As of 2009, there were 18 hotels in Muralto with a total of 463 rooms and 824 beds.

==Religion==
From the 2000 census, 1,713 or 64.0% were Roman Catholic, while 365 or 13.6% belonged to the Swiss Reformed Church. There are 464 individuals (or about 17.34% of the population) who belong to another church (not listed on the census), and 134 individuals (or about 5.01% of the population) did not answer the question.

==Education==
In Muralto about 61.1% of the population (between age 25–64) have completed either non-mandatory upper secondary education or additional higher education (either university or a scuola universitaria professionale).

In Muralto there were a total of 314 students (As of 2009). The Ticino education system provides up to three years of non-mandatory kindergarten and in Muralto there were 39 children in kindergarten. The primary school program lasts for five years and includes both a standard school and a special school. In the village, 104 students attended the standard primary schools and 5 students attended the special school. In the lower secondary school system, students either attend a two-year middle school followed by a two-year pre-apprenticeship or they attend a four-year program to prepare for higher education. There were 79 students in the two-year middle school and 2 in their pre-apprenticeship, while 40 students were in the four-year advanced program.

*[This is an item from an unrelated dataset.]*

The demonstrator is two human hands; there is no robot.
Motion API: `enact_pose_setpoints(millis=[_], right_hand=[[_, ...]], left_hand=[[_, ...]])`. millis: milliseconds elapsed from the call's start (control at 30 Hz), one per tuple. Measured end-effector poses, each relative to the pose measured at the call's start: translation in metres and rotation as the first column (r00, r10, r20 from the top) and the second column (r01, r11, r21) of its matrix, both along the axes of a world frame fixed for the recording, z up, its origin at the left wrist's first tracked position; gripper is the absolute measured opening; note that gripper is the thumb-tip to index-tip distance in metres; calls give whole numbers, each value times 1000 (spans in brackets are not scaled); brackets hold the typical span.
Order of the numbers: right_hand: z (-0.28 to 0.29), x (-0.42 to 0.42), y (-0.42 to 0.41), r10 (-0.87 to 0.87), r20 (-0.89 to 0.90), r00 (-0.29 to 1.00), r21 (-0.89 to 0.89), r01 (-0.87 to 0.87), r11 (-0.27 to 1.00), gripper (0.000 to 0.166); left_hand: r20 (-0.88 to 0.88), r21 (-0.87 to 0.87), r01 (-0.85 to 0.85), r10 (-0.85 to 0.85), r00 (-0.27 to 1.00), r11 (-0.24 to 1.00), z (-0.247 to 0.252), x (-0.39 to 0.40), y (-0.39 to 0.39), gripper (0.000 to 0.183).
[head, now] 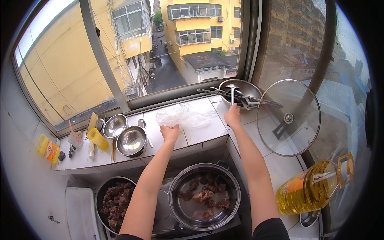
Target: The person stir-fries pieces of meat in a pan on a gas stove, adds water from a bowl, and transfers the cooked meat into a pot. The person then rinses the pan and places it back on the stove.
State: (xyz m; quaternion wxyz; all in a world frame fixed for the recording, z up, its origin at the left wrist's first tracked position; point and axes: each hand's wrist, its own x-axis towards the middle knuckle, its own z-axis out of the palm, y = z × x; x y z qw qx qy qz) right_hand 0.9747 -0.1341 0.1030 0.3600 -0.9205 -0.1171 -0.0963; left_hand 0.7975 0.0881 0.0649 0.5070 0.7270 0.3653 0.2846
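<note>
My left hand (170,132) is at the near edge of a crumpled clear plastic bag (180,114) on the white tiled ledge, its fingertips on the film; whether they pinch it is unclear. My right hand (233,116) is closed around the handle of a metal ladle (232,93), whose head rests over a steel bowl (254,87) of utensils. Below and between my forearms, a large steel pot (173,207) on the stove holds liquid and chunks of dark cooked meat (204,195). Left of my left forearm, a pan (100,207) is filled with more meat pieces (115,201).
A glass lid (270,135) leans at the right, above a large bottle of cooking oil (309,186). Steel bowls (131,140), a spoon (142,123), chopsticks (113,151) and a yellow cup (98,139) stand on the ledge at left. A window frame (168,93) runs behind.
</note>
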Motion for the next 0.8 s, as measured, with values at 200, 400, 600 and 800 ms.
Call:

The upper secondary school includes several options, but at the end of the upper secondary program, a student will be prepared to enter a trade or to continue on to a university or college. In Ticino, vocational students may either attend school while working on their internship or apprenticeship (which takes three or four years) or may attend school followed by an internship or apprenticeship (which takes one year as a full-time student or one and a half to two years as a part-time student). There were 15 vocational students who were attending school full-time and 25 who attend part-time.

The professional program lasts three years and prepares a student for a job in engineering, nursing, computer science, business, tourism and similar fields. There were 5 students in the professional program.

As of 2000, there were 5 students in Muralto who came from another municipality, while 219 residents attended schools outside the municipality.